В прошлом году я получил письмо от товарища, искавшего золото в Западной Австралии за «Белым Пером», с описанием злоключений, которые ему пришлось пережить из-за плюм-пудинга. Он с несколькими товарищами расположился лагерем возле родника Боулдер Соук. До ближайшего продовольственного магазина от них было ехать миль триста — четыреста, главным образом по песку и пыли. Они заказали в Перте ящик всяких консервов с таким расчетом, чтобы получить его к рождеству. Плюм-пудинг они презирали, как презирает этот народ очень много других английских традиций, — но их повар был парень новый и заявил, что уедет домой к маме, если его оставят на рождество без плюм-пудинга, так что пришлось заказать для него банку. Тем временем они жили на пресных лепешках и мясе кенгуру, утешаясь тем, что не всегда же так будет. Стояла страшная засуха, и кенгуру, приходившие к роднику на водопой, так ослабели, что их можно было брать голыми руками. Потом, когда были выкопаны колодцы, кенгуру стали кончать в них жизнь самоубийством — почти каждое утро в колодце находили кенгуру.
В магазине по их заказу упаковали ящик консервов — сосиски и т. п., но продавец каким-то образом перепутал наклейки и отправил им не тот ящик. Ящик путешествовал сначала по железной дороге, затем в почтовой карете, затем на верблюде и последний отрезок пути — на спине человека и добрался до лагеря как раз в сочельник, к несказанной радости моих друзей. При свете костра мой приятель вскрыл ящик.

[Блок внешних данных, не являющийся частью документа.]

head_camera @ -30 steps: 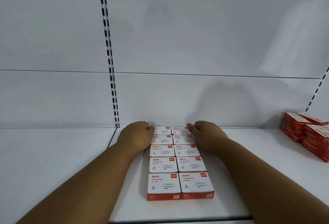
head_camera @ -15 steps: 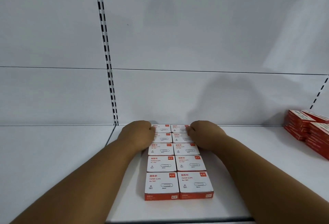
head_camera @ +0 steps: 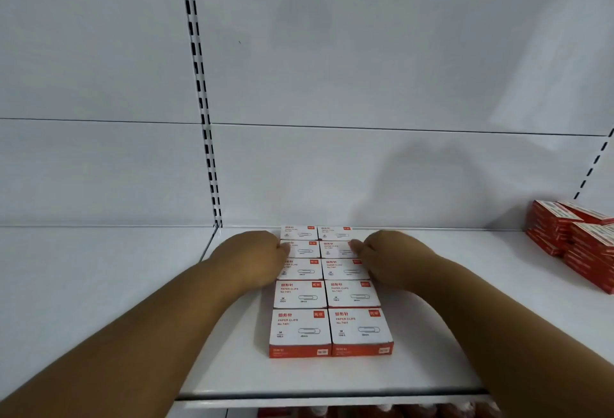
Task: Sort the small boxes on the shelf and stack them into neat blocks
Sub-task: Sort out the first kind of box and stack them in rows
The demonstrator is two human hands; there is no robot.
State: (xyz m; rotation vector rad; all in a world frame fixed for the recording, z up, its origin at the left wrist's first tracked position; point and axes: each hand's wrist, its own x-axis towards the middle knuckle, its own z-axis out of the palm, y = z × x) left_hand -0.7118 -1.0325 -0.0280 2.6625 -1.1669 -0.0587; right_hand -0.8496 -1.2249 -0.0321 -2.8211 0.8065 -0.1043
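Observation:
Several white-topped, red-sided paper clip boxes [head_camera: 300, 296] lie flat on the white shelf [head_camera: 465, 334] as a neat block, two wide and several rows deep, reaching the back wall. My left hand [head_camera: 252, 258] presses against the block's left side at the second and third rows from the back. On the opposite side, at the same rows, my right hand [head_camera: 392, 258] presses in. Each thumb tip touches a box top. The other fingers are hidden behind the knuckles. Neither hand holds a box.
Stacks of red boxes [head_camera: 578, 245] stand at the far right of the shelf. A slotted upright [head_camera: 199, 85] runs up the back wall, left of the block. The shelf's front edge [head_camera: 332, 396] is near me, with red items [head_camera: 365, 412] below it.
Both hands have slid a little toward me along the block's sides, so the rearmost row now shows beyond them. The boxes stay in place.

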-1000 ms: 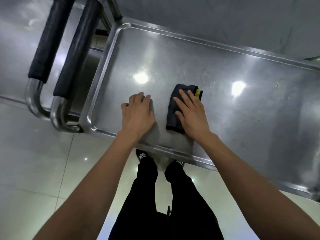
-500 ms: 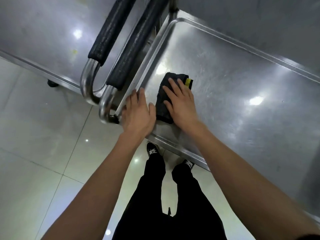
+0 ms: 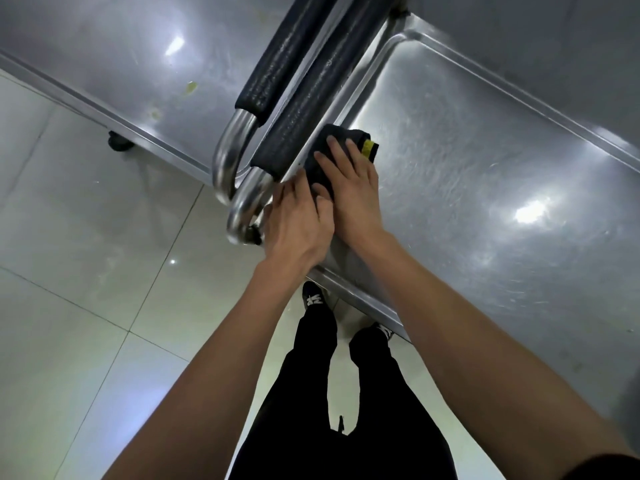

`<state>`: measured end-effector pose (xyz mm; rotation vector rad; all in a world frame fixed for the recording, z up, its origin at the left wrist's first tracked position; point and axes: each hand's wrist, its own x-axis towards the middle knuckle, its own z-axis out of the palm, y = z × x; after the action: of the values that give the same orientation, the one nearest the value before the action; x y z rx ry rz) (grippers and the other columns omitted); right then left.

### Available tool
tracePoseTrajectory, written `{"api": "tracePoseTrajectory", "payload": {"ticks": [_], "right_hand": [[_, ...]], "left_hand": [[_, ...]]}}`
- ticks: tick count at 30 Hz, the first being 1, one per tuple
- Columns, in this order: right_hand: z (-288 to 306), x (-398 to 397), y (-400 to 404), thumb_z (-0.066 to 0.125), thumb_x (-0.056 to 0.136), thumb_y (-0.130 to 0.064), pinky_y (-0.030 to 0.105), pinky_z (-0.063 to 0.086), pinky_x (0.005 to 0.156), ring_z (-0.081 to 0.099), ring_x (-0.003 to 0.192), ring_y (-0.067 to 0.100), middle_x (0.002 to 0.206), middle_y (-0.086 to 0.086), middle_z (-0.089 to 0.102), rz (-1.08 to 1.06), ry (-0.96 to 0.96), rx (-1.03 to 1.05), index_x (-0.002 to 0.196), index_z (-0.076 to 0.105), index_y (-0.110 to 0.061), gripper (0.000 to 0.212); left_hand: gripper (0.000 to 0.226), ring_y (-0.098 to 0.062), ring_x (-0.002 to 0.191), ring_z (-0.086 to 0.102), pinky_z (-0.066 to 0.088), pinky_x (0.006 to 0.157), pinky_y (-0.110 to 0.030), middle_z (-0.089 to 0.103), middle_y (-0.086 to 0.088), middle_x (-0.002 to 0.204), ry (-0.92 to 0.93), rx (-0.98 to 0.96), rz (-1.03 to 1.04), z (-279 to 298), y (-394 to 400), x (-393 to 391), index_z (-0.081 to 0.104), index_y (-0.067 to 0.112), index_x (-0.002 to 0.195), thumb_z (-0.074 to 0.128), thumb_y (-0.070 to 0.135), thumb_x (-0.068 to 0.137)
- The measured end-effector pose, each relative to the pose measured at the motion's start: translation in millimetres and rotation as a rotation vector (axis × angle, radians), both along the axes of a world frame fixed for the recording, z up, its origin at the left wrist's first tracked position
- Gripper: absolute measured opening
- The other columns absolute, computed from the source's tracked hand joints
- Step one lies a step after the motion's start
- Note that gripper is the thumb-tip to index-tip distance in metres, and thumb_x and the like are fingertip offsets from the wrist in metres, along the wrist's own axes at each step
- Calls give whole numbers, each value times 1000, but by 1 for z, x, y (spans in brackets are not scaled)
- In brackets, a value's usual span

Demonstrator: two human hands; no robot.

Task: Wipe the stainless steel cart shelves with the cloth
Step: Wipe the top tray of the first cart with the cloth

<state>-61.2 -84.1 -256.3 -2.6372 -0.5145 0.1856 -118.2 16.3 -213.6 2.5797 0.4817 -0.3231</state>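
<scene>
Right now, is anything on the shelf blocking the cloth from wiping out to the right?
Nothing visible does. The right hand presses the dark cloth flat in the shelf's left corner, beside the padded handle; the steel to the right shows only glare and streaks.

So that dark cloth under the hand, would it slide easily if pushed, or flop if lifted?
The cloth looks folded into a soft pad, so it would probably droop when lifted. It likely weighs little for its size. Under the flat right hand, it probably glides readily over the smooth, shiny shelf, though it may bunch against the raised rim.
</scene>
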Motion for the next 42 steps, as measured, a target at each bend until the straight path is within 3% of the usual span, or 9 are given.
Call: {"api": "tracePoseTrajectory", "payload": {"ticks": [7,16,24,33,42], "right_hand": [[2,-5,-13,51,99,-36,42,19,118,19,151,27,160,2,31,44,-5,-11,145,49,-22,47],[4,-40,-93,54,100,-34,45,23,119,17,151,25,162,2,26,-9,24,-78,148,44,-22,50],[5,-83,-192,55,100,-34,47,25,119,18,151,24,162,1,28,-92,42,-86,147,45,-23,50],[10,-141,-318,53,101,-33,48,24,120,15,152,22,163,-1,24,-247,91,-99,149,43,-24,50],[11,-177,-390,50,102,-35,47,23,120,13,152,22,164,-2,23,-280,92,-97,149,42,-24,49]], "left_hand": [[60,-32,132,44,42,105,-53,44,-14,147,30,72,-93,3,4,2,38,11,145,22,40,94],[50,-33,148,20,30,111,-57,27,-13,158,67,213,-245,3,-29,-6,40,19,144,30,42,101],[46,-24,141,33,29,111,-51,42,-6,152,-2,173,-408,12,-129,-15,50,22,141,30,41,104],[41,-25,132,42,36,103,-49,52,-2,141,-4,216,-623,10,-232,-44,56,21,134,33,39,104],[38,-26,131,42,39,102,-50,52,-3,139,30,267,-692,12,-274,-63,56,21,132,41,37,102]]}}
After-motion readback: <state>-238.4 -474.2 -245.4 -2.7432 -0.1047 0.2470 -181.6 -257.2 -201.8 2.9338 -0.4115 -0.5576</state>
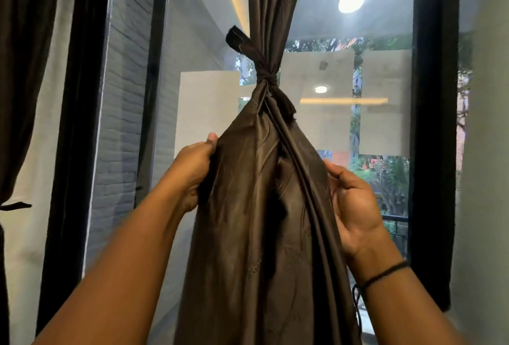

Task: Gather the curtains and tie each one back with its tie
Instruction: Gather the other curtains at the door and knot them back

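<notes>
Tie [266,78] knotted round curtain [256,207]; left hand [196,171] gripping its edge, fingers hidden; right hand [354,204] touching, grip unclear.
</notes>
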A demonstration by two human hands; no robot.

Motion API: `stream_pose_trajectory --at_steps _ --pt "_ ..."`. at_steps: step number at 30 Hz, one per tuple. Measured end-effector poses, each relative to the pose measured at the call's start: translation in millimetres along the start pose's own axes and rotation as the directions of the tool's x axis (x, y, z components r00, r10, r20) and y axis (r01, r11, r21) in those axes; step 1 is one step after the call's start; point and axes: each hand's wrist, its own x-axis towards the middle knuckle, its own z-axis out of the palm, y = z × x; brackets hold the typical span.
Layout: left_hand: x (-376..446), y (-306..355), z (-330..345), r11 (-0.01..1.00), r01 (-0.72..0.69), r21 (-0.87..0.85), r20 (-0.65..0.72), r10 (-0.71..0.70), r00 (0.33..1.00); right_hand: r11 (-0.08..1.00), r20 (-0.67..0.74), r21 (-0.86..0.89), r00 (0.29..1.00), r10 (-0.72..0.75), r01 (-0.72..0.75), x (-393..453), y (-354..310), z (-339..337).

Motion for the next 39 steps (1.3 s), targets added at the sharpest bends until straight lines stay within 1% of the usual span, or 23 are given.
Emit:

— Держи, Джек! — сказал он, кидая банку. — Вот твой плюм-пудинг.
Следующую банку он задержал в руке и дважды прочел этикетку.
— Что это? Тут две банки, — сказал он, — голову даю на отсечение, что заказывал одну. Ну, ничего, зато Джек поест вволю.
Следующую банку он поднес поближе к огню и часто заморгал:
— Ну и дьявол! Он, кажется, прислал три банки плюм-пудинга. Ладно уж, придется, видно, и нам угоститься. И повезло же тебе, Джек!
На четвертую банку он смотрел еще дольше. Затем снова проверил этикетки на первых трех, — дескать, не ошибся ли?
В письме умалчивается, как он сам при этом выразился, более же выдержанный товарищ высказал предположение, что хозяин магазина ошибся и послал им полдюжины банок. Однако, когда на свет появилась седьмая, в ход пошли слова, которые даже нельзя было бы написать на бумажке для судьи при даче свидетельских показаний. Лавочник послал им целый ящик консервированного плюм-пудинга! Сам он к тому времени тоже, по всей вероятности, ломал голову, куда делся этот проклятый ящик.
А тут еще кенгуру куда-то исчезли, и, по словам моего друга, ему с товарищами в течение целых двух недель пришлось питаться исключительно консервированным плюм-пудингом. Они пробовали есть его холодным, пробовали вареным, пробовали печеным. Они ели его жареным и в виде сухариков. Они ели его на завтрак, на обед и с чаем. Им больше не о чем было говорить, не о чем думать, не о чем спорить, не из-за чего ссориться. По словам моего друга, они каждую ночь видели его во сне. Дело принимало серьезный оборот — пудинг кошмарами душил их ночью и наполнял ужасом дни.
Они пробовали есть его с солью. Они выковыривали из него, сколько могли, изюминок и потом кипятили с соленым мясом кенгуру. Они пробовали делать из него пирог с мясной начинкой, но пирог не получался, тесто было слишком жирным и сладким.
Мой друг предпринял ряд экспериментов с целью найти простейший способ, как разложить плюм-пудинг на составные части, но тут как раз подоспели свежие припасы. Он говорит, что никогда ни к чему в жизни не чувствовал такого отвращения, а в его жизни было немало такого, что могло бы вызвать отвращение.
Их повар жив и поныне. Но сам говорит, что больше никогда не возьмет в рот плюм-пудинга. Он излечился. Пусть даже пудинг будет приготовлен его невестой, он все равно к нему не притронется.